WHAT YOU ARE ASKED TO DO ->
Please repeat exactly the lines below from the one containing "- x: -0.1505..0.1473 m" down to the one containing "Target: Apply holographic", both included, and nothing else.

*** Opening DATA EXTRACT ***

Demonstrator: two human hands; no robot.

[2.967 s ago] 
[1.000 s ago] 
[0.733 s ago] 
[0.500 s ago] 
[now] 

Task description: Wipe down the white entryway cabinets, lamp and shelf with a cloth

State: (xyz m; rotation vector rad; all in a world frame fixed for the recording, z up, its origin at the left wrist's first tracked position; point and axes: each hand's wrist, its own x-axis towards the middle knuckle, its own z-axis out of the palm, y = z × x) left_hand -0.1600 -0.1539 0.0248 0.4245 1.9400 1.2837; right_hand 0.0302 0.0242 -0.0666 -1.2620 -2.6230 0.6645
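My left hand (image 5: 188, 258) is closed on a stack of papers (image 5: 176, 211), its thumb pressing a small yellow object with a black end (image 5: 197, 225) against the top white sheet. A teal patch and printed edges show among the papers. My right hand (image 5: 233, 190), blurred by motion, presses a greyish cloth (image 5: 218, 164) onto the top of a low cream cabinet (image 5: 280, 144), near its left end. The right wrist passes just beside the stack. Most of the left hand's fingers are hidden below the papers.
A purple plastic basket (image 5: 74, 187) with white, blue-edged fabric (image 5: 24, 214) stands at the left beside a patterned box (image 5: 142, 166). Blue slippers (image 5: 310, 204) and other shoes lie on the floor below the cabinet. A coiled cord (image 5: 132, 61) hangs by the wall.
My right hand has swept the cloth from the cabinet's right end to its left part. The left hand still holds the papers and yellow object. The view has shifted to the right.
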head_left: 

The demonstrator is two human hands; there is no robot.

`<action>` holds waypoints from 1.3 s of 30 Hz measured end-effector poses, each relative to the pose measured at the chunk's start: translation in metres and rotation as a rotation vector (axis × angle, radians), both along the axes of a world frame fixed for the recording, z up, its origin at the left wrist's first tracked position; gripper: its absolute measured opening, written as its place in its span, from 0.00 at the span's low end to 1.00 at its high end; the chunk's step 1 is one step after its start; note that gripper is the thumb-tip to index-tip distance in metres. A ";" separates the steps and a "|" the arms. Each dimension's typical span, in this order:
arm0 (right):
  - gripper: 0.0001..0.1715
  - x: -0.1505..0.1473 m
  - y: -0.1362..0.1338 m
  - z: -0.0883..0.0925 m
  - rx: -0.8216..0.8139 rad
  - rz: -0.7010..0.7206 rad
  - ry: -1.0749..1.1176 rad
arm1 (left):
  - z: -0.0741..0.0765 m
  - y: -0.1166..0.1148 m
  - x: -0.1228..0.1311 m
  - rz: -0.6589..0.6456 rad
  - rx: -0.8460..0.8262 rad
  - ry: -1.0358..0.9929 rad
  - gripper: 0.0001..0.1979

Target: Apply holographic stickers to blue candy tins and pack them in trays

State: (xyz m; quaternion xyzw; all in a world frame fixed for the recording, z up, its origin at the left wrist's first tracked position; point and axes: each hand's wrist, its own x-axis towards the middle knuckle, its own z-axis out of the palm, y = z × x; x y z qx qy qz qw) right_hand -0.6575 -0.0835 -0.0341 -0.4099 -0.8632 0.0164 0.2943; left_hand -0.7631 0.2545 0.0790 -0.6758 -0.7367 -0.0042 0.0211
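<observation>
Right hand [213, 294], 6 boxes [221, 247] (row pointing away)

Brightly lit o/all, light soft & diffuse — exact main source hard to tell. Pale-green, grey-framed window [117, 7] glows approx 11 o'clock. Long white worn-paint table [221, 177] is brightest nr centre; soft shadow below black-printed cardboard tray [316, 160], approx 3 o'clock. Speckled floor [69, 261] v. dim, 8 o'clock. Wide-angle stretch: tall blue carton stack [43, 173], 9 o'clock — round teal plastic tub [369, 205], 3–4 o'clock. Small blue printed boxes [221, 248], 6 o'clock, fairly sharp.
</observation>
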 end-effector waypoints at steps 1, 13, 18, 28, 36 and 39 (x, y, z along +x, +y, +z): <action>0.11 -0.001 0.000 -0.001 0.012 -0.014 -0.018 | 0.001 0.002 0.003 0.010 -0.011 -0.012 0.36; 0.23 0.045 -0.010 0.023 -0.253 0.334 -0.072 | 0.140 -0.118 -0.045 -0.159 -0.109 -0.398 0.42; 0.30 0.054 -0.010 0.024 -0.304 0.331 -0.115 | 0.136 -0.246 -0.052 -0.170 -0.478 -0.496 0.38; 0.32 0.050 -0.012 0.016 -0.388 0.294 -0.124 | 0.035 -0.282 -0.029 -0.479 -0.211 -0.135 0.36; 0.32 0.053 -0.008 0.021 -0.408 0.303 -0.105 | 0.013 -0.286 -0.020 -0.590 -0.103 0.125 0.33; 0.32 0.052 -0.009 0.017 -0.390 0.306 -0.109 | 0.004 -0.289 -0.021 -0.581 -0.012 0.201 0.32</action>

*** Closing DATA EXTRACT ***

EXERCISE SOLUTION ->
  - x: -0.1505..0.1473 m
  - y: -0.1362..0.1338 m
  - z: -0.0883..0.0925 m
  - rx: -0.8216..0.8139 rad
  - rz: -0.7010..0.7206 rad
  - ry: -1.0749..1.1176 rad
arm1 (left):
  - z: -0.0741..0.0765 m
  - y: -0.1166..0.1148 m
  - x: -0.1228..0.1311 m
  - rz: -0.6589..0.6456 rad
  - rx: -0.8460..0.8262 rad
  - ry: -1.0358..0.9929 rad
  - gripper: 0.0001..0.1979

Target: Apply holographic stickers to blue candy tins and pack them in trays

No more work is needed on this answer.